The project #1 intends to apply deep neural network to classify X-Ray images into four different categories. A dataset with four groups of X-Ray images will be provided. Your project will carry out research study on the images, and report your results and findings.
COVID-19 Lung-Opacity Viral Pneumonia Normal
Data source and tasks
- Please download the COVID-19 X-Ray images (700+MB zip file) from the following URL http://www.cse.fau.edu/~xqzhu/courses/cot6930/dataset/covidImages.zip
The original images were downloaded from the Kaggle site (https://www.kaggle.com/tawsifurrahman/covid19-radiography-database). You can also download the images from Kaggle. Kaggle also provides useful resources to explain certain category of images (such as lung opacity) https://www.kaggle.com/zahaviguy/what-are-lung-opacities Please refer to these resources to obtain domain knowledge, and understand the difference between four groups of images. 2. Unzip the downloaded (zip) file. There are four sub-folders, four excel files, and a readm.md.txt file. The readme file shows original source of the data, and detailed information about each group of images. Each excel file shows the size, format, and the URL source of the image. Each subfolder includes images in each group.

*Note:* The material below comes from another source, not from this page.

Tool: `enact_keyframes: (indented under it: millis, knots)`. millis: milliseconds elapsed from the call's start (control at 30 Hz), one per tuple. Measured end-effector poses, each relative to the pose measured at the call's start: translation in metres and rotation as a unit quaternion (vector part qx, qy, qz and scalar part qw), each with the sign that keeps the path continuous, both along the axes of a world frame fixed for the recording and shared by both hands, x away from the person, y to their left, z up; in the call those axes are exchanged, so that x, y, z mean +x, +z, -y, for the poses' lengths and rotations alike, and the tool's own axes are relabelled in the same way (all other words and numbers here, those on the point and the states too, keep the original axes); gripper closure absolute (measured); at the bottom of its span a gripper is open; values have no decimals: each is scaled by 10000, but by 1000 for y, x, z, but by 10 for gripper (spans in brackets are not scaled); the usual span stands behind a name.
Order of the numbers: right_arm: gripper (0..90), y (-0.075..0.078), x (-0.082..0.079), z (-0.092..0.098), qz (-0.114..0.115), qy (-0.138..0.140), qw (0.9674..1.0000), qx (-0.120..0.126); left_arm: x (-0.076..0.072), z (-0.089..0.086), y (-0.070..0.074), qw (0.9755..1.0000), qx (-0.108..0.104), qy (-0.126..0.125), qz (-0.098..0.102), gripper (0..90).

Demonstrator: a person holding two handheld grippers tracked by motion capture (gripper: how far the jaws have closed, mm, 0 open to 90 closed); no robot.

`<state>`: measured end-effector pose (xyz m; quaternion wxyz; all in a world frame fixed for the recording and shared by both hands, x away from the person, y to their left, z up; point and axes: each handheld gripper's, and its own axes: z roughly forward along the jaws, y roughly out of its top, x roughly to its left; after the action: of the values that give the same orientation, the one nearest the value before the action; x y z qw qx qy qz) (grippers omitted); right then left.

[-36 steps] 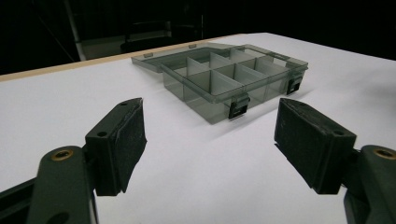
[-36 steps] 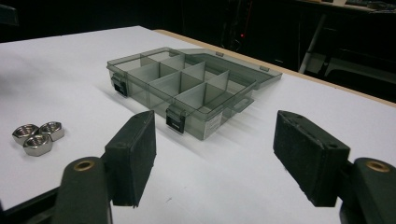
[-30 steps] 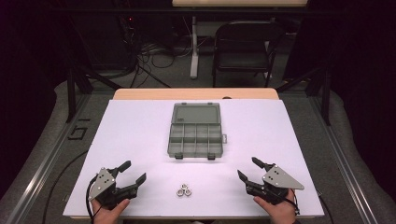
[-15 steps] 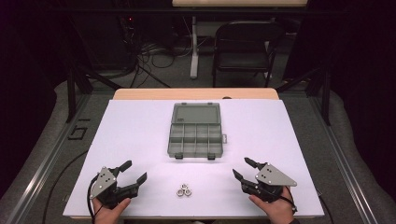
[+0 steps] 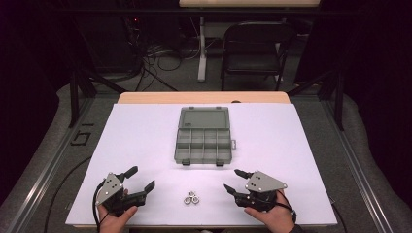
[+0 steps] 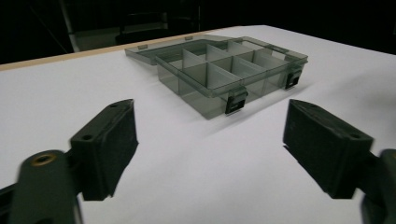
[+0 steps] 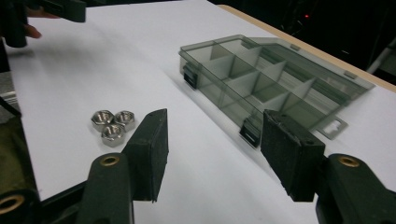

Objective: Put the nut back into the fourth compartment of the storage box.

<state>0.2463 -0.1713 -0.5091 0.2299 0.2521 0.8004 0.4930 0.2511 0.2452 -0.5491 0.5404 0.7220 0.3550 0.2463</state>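
Note:
Three steel nuts [image 5: 193, 198] [image 7: 112, 123] lie clustered near the table's front edge, between the two grippers. Behind them a smoky clear compartment box [image 5: 204, 136] [image 6: 224, 70] [image 7: 266, 79] lies with its lid folded back flat. The left gripper [image 5: 141, 177] [image 6: 212, 140] rests open to the left of the nuts, nothing between its pads. Right of the nuts, my right gripper [image 5: 233, 179] [image 7: 215, 140] is open; its jaws have just closed a little, with only bare table between them. The nuts lie just left of its left pad in the right gripper view.
A white sheet [image 5: 145, 131] covers the table. A wooden table edge [image 5: 145, 97] shows at the back. A folding chair [image 5: 252, 48] and floor cables [image 5: 155, 53] lie beyond. The other hand's gripper [image 7: 56, 9] shows at the top left of the right gripper view.
The right gripper has slid left toward the nuts, its jaws slightly narrower. The left gripper has kept still.

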Motion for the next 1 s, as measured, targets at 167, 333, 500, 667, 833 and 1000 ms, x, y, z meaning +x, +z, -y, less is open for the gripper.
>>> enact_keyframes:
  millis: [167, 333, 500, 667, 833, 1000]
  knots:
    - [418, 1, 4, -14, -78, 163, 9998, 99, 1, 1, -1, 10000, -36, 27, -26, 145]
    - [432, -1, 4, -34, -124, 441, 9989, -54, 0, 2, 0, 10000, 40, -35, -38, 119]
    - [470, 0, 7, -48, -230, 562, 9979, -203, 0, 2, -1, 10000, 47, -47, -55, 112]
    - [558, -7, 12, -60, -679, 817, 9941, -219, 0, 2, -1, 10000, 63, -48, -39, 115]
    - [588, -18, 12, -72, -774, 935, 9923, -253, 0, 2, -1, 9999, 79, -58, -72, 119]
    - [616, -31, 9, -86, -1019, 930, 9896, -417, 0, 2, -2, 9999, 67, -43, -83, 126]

- Please follow “CNN Image Classification [pdf] ” notebook to create your own CNN image classifiers to classify images into four categories.
- The implemented project should include following major tasks (required tasks): a. The project must include a cross-validation (either 5-fold or 10-fold). The reports must include both training and test results. b. Please vary the network structure, such as the number of convolution layers, the filter sizes, dropout layers (and different dropout degrees), and report the best model performance. c. Please report the filters and their feature maps from at least one convolutional layer. Select one sample images from each class, and observe the filters and the feature maps.
- Additional suggested tasks (not required, but suggested): a. Because deep neural network takes tremendous amount of time for training, and with limited resource, you may not be able to train a good classifier. Therefore, you can leverage pretrained network (such as VGG16 or VGG19: https://keras.io/api/applications/vgg/#vgg16-function) or Resnet (https://keras.io/api/applications/) to obtain features, and then add classification models. b. You can compare your model vs. pretrained network for COVID-19 image classification. c. You can also add changes to the network (when fine tuning the pretrained network), such as add drop out layer, to compare the algorithm performance.